→ TASK TO COMPLETE
Could you print each line of the material below exactly?

****

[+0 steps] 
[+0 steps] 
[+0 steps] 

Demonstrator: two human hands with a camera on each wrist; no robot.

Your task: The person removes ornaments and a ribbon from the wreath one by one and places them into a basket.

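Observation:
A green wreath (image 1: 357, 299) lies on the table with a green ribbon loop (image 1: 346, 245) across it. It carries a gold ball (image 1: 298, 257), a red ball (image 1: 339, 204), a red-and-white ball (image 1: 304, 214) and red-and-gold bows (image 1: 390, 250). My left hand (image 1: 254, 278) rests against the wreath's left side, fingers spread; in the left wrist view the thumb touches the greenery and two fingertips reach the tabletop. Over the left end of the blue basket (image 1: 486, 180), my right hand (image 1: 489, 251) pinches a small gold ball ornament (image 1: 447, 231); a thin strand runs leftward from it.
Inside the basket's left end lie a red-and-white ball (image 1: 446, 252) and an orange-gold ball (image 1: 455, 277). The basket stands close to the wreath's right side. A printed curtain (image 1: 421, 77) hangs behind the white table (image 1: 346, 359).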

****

→ WRITTEN SOLUTION
[+0 steps] 
[+0 steps] 
[+0 steps] 

Demonstrator: two human hands with a camera on each wrist; no robot.

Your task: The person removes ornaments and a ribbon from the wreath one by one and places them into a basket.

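Observation:
A green wreath (image 1: 357, 299) lies on the table with a green ribbon loop (image 1: 346, 245) across it. It carries a gold ball (image 1: 298, 257), a red ball (image 1: 339, 204), a red-and-white ball (image 1: 304, 214) and red-and-gold bows (image 1: 390, 250). My left hand (image 1: 254, 278) rests against the wreath's left side, fingers spread; in the left wrist view the thumb touches the greenery and two fingertips reach the tabletop. Over the left end of the blue basket (image 1: 486, 180), my right hand (image 1: 489, 251) pinches a small gold ball ornament (image 1: 447, 231); a thin strand runs leftward from it.
Inside the basket's left end lie a red-and-white ball (image 1: 446, 252) and an orange-gold ball (image 1: 455, 277). The basket stands close to the wreath's right side. A printed curtain (image 1: 421, 77) hangs behind the white table (image 1: 346, 359).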

Nothing more is required for this answer.